Mário Lúcio, ancien ministre de la Culture de Cabo Verde, a défendu cette position mardi dans des déclarations à la presse, juste avant la présentation de son ouvrage littéraire “O Diabo foi meu Padeiro” (Le diable était mon boulanger), ce mardi à Praia.

Mário Lúcio contribue à la compréhension de l’histoire tragique du camp de concentration de Tarrafal, où passèrent plusieurs générations de résistants d’antifascistes portugais et de nationalistes africains, y compris des capverdiens.

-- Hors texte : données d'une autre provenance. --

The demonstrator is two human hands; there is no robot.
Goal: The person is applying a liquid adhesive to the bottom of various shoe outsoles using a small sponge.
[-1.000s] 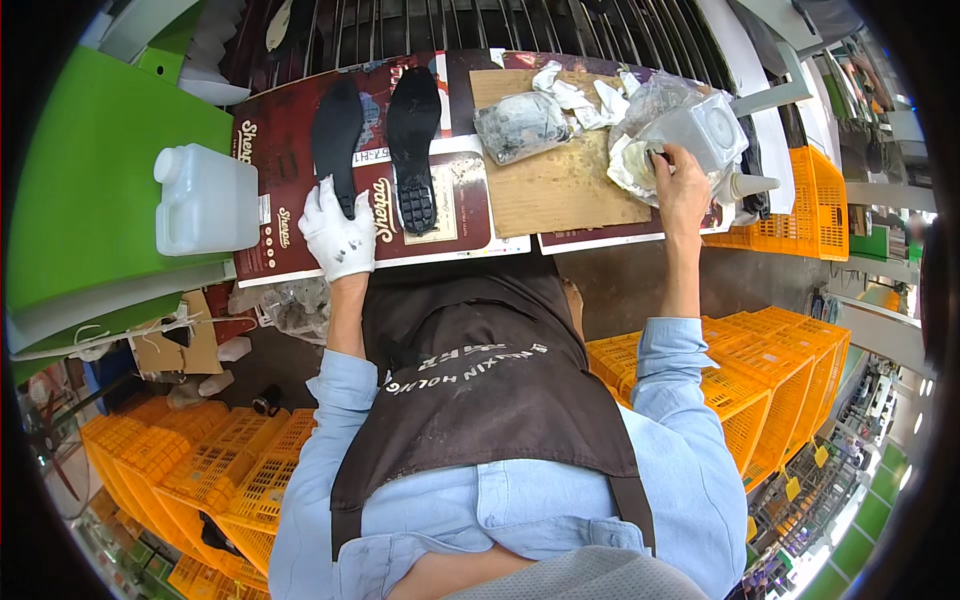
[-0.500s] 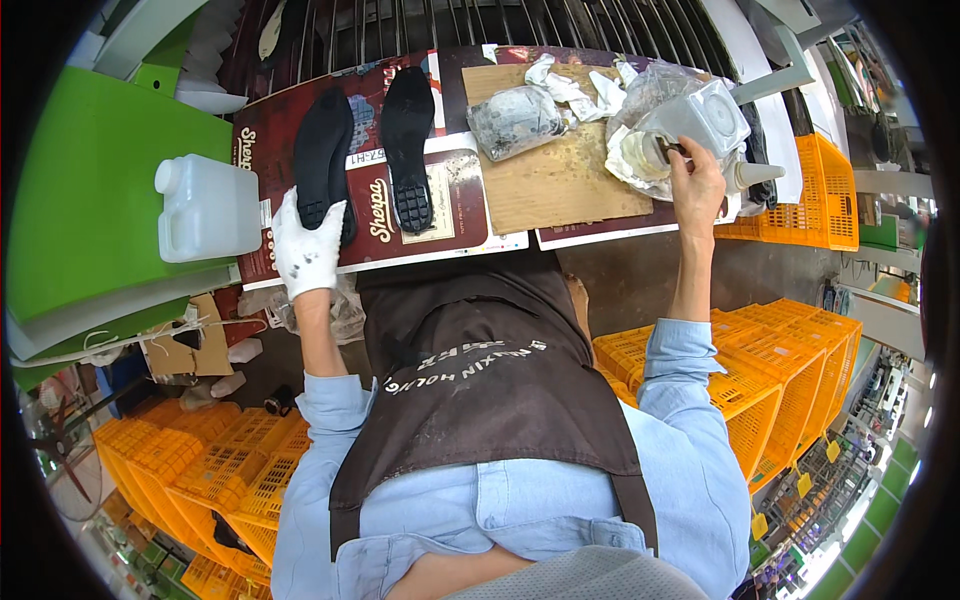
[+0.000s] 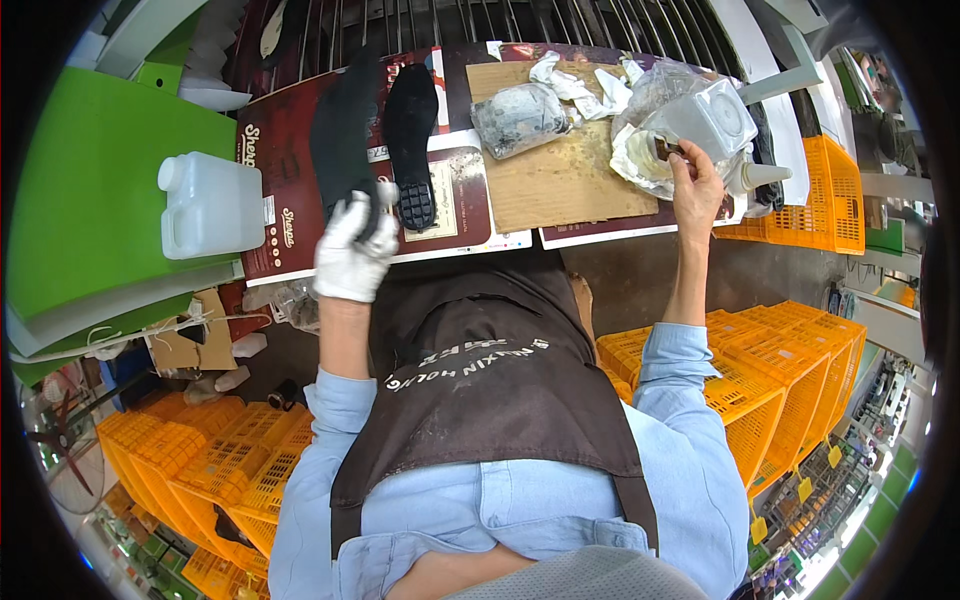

Edité par Dom Quixote, groupe Leya, cet ouvrage marque le 45ème anniversaire de la fermeture du camp de concentration de Tarrafal, aujourd’hui transformé en musée de la résistance.

«J’ai senti, sans aucune vanité, que j’avais apporté ma contribution, c’était aussi une expérience pour moi. C’est comme prendre beaucoup de livres d’histoire et écrire un livre de synthèse», a déclaré Mário Lúcio, en ajoutant que ce roman raconte l’histoire du camp de concentration de Tarrafal de 1936 à 1974.

Toujours dans ses déclarations, l’auteur a reconnu qu’il y avait un souci de préserver le bâtiment et la mémoire y existent.